══ Records for this exercise ══

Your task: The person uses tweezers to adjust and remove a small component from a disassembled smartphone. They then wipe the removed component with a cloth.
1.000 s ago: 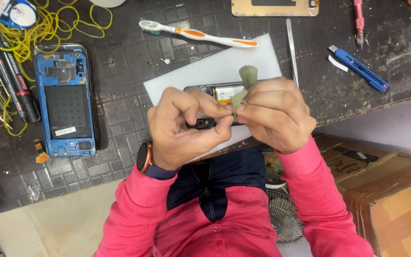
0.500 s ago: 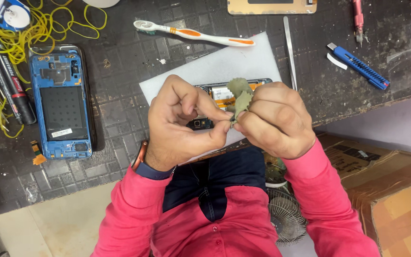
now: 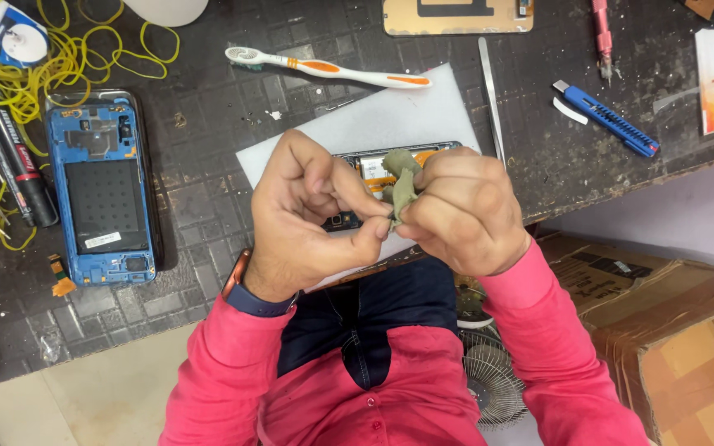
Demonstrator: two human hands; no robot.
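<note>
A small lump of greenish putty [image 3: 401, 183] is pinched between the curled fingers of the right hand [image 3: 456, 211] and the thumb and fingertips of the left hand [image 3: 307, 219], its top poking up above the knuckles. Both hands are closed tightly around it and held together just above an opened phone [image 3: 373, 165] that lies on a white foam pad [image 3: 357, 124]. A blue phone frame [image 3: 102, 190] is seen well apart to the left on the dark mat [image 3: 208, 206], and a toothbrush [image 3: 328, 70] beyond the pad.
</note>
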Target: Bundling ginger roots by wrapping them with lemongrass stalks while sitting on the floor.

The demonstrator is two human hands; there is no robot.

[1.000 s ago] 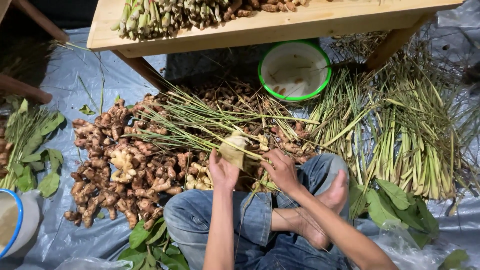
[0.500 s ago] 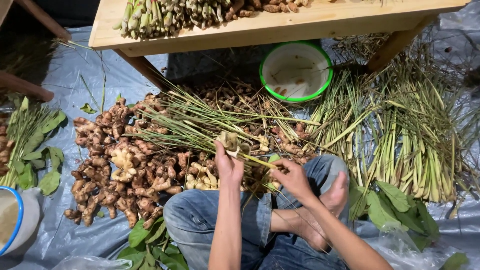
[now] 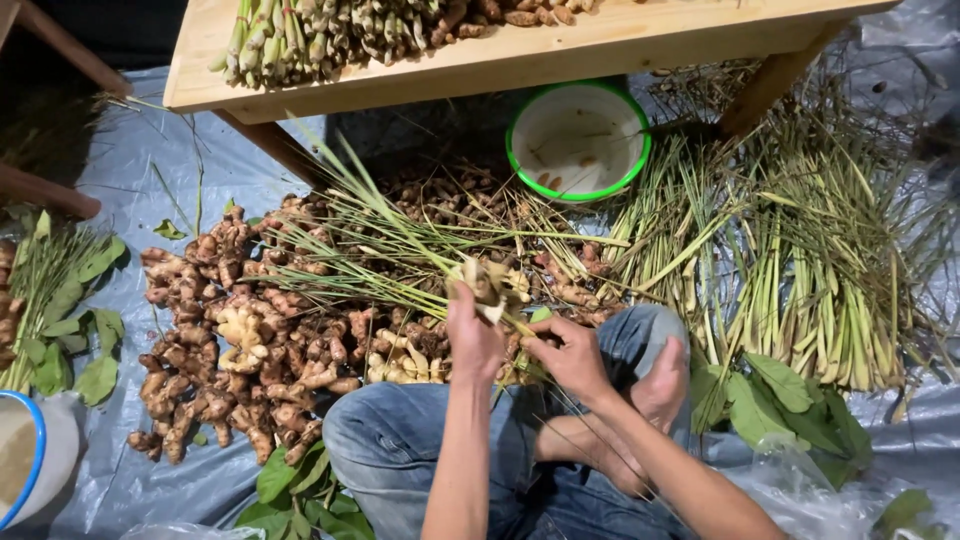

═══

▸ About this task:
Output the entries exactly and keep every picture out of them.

▸ Response below:
Your task: The person uses tweezers to adjust and remove a small component from a disassembled smartphone. They then wipe the removed component with a cloth.
1.000 s ago: 
0.500 s ago: 
now: 
Demonstrator: two human hands; no robot.
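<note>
A small lump of greenish putty [image 3: 401, 183] is pinched between the curled fingers of the right hand [image 3: 456, 211] and the thumb and fingertips of the left hand [image 3: 307, 219], its top poking up above the knuckles. Both hands are closed tightly around it and held together just above an opened phone [image 3: 373, 165] that lies on a white foam pad [image 3: 357, 124]. A blue phone frame [image 3: 102, 190] is seen well apart to the left on the dark mat [image 3: 208, 206], and a toothbrush [image 3: 328, 70] beyond the pad.
</note>
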Target: Bundling ginger roots by wrapping them with lemongrass stalks while sitting on the floor.

The demonstrator is two human hands; there is no robot.

[1.000 s ago] 
[0.500 s ago] 
[now] 

None of the exercise remains to be done.